Rose had reckoned justly with her aunt Julia; there were no footmen, but this vigilant virgin was posted at the foot of the stairs. She offered no challenge however; she only said: ‘There’s some one in the parlour who wants to see you.’ The girl demanded a name, but Miss Tramore only mouthed inaudibly and winked and waved. Rose instantly reflected that there was only one man in the world her aunt would look such deep things about. ‘Captain Jay?’ her own eyes asked, while Miss Tramore’s were those of a conspirator: they were, for a moment, the only embarrassed eyes Rose had encountered that day. They contributed to make aunt Julia’s further response evasive, after her niece inquired if she had communicated in advance with this visitor. Miss Tramore merely said that he had been upstairs with her mother – hadn’t she mentioned it? – and had been waiting for her. She thought herself acute in not putting the question of the girl’s seeing him before her as a favour to him or to herself; she presented it as a duty, and wound up with the proposition: ‘It’s not fair to him, it’s not kind, not to let him speak to you before you go.’

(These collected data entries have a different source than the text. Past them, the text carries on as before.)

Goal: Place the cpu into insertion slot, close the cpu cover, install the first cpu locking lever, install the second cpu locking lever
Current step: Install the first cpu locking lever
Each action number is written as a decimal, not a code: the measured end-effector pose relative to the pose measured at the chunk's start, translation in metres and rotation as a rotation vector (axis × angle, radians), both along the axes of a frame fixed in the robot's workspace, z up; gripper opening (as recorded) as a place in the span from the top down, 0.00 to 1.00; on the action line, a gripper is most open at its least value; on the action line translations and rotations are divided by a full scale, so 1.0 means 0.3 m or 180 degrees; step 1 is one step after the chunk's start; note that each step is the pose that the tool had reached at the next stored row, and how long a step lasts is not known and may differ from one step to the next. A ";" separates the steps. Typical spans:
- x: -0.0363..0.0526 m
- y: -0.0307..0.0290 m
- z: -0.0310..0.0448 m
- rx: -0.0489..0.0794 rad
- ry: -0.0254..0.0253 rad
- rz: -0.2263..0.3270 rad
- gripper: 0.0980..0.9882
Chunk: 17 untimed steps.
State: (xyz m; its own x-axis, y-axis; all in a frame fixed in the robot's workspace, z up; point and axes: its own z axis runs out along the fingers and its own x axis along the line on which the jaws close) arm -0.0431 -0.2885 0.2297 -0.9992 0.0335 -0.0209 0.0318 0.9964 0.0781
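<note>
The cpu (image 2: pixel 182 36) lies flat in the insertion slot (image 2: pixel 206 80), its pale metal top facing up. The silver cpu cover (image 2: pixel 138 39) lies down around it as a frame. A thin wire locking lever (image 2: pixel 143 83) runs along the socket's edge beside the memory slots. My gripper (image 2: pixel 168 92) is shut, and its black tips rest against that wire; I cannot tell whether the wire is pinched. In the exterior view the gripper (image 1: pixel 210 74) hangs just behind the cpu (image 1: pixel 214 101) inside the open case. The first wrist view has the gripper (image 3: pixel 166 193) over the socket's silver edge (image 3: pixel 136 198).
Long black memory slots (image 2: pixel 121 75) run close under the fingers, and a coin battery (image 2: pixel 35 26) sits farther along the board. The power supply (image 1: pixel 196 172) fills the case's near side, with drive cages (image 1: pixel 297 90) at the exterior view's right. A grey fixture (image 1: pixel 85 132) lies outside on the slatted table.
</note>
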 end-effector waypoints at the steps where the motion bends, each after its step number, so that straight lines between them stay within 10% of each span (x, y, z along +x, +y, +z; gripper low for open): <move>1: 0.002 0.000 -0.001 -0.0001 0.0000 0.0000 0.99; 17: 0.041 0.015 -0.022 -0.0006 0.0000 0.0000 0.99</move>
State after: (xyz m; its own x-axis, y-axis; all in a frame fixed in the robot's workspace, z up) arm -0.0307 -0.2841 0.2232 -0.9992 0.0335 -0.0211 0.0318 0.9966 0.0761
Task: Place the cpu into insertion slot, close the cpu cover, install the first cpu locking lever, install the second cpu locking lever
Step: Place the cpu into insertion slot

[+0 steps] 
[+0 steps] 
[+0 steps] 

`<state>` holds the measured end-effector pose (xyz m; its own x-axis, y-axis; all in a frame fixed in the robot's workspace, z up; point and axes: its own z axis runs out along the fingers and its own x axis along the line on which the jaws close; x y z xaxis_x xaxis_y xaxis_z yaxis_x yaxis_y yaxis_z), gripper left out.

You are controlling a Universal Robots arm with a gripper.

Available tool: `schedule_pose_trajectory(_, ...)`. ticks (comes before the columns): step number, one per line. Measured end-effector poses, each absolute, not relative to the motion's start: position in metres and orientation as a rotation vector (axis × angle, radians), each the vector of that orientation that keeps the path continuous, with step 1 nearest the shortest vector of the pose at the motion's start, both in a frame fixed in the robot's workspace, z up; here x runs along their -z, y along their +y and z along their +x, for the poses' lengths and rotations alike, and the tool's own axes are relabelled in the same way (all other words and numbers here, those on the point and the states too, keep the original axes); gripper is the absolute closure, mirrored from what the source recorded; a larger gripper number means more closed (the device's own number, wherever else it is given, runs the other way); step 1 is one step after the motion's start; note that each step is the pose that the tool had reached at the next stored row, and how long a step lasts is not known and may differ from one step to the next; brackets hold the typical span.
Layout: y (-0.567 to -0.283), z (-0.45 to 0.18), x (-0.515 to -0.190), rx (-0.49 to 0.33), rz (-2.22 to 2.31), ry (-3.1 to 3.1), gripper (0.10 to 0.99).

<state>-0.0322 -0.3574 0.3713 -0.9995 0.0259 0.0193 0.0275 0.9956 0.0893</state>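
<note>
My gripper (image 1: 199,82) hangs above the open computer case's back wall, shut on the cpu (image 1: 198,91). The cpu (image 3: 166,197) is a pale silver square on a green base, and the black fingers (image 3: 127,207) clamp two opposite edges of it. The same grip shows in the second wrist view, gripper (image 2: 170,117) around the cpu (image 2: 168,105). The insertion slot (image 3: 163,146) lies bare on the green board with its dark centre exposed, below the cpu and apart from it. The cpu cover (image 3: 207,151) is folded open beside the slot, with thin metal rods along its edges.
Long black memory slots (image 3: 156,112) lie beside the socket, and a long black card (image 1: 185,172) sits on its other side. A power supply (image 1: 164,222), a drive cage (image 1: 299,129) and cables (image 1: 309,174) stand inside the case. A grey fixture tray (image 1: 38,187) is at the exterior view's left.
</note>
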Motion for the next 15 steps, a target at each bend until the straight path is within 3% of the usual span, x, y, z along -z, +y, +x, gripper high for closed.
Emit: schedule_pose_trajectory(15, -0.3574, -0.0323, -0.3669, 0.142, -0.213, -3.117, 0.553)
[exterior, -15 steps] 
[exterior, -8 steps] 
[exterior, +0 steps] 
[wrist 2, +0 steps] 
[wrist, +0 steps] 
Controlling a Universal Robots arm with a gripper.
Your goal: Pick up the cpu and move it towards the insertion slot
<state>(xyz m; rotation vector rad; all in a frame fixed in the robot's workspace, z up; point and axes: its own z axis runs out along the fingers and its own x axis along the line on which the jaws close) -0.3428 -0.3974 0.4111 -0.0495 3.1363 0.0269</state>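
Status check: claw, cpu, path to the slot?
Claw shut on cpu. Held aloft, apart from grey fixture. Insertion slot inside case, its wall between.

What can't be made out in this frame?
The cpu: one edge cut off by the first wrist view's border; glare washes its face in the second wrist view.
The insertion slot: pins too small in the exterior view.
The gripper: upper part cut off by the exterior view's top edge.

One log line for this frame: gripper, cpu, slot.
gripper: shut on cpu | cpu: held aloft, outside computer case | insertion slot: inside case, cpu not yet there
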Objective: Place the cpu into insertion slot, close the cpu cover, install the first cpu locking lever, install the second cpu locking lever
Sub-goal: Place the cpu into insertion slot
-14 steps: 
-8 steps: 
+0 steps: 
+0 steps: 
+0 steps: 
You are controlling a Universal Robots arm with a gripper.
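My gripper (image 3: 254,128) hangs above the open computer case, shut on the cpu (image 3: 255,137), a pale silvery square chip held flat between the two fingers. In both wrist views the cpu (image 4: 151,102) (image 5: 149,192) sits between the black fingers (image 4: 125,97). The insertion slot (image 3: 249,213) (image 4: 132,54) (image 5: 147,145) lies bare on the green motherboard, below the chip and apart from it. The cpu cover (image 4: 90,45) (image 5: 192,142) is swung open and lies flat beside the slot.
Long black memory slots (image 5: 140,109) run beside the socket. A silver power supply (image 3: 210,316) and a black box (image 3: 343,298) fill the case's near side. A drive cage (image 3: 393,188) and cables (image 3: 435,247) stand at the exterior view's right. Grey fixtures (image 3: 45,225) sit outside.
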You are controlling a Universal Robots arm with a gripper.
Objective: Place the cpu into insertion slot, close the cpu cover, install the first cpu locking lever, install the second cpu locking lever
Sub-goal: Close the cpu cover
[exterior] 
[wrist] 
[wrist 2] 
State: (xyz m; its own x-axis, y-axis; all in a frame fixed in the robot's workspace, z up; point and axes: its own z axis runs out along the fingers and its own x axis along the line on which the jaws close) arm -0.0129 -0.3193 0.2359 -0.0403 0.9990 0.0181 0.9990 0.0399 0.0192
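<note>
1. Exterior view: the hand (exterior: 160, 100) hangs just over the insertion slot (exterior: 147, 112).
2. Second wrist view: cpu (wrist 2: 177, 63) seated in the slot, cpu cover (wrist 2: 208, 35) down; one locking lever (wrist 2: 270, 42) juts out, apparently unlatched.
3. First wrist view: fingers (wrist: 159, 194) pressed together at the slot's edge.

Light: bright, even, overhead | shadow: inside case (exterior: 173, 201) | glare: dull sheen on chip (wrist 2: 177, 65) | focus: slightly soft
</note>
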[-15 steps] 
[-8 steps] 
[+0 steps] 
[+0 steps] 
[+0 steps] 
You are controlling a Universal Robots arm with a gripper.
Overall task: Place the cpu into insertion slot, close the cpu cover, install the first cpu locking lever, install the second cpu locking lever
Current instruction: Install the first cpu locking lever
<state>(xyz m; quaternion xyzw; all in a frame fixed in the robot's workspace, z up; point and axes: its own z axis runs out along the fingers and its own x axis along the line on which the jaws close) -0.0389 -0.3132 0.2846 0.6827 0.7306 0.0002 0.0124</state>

‘What does he want to say?’ Rose demanded.
‘Go in and find out.’
She really knew, for she had found out before; but after standing uncertain an instant she went in. ‘The parlour’ was the name that had always been borne by a spacious sitting-room downstairs, an apartment occupied by her father during his frequent phases of residence in Hill Street – episodes increasingly frequent after his house in the country had, in consequence, as Rose perfectly knew, of his spending too much money, been disposed of at a sacrifice which he always characterised as horrid. He had been left with the place in Hertfordshire and his mother with the London house, on the general understanding that they would change about; but during the last years the community had grown more rigid, mainly at his mother’s expense. The parlour was full of his memory and his habits and his things – his books and pictures and bibelots, objects that belonged now to Eric. Rose had sat in it for hours since his death; it was the place in which she could still be nearest to him. But she felt far from him as Captain Jay rose erect on her opening the door. This was a very different presence. He had not liked Captain Jay. She herself had, but not enough to make a great complication of her father’s coldness. This afternoon however she foresaw complications. At the very outset for instance she was not pleased with his having arranged such a surprise for her with her grandmother and her aunt. It was probably aunt Julia who had sent for him; her grandmother wouldn’t have done it. It placed him immediately on their side, and Rose was almost as disappointed at this as if she had not known it was quite where he would naturally be. He had never paid her a special visit, but if that was what he wished to do why shouldn’t he have waited till she should be under her mother’s roof? She knew the reason, but she had an angry prospect of enjoyment in making him express it. She liked him enough, after all, if it were measured by the idea of what she could make him do.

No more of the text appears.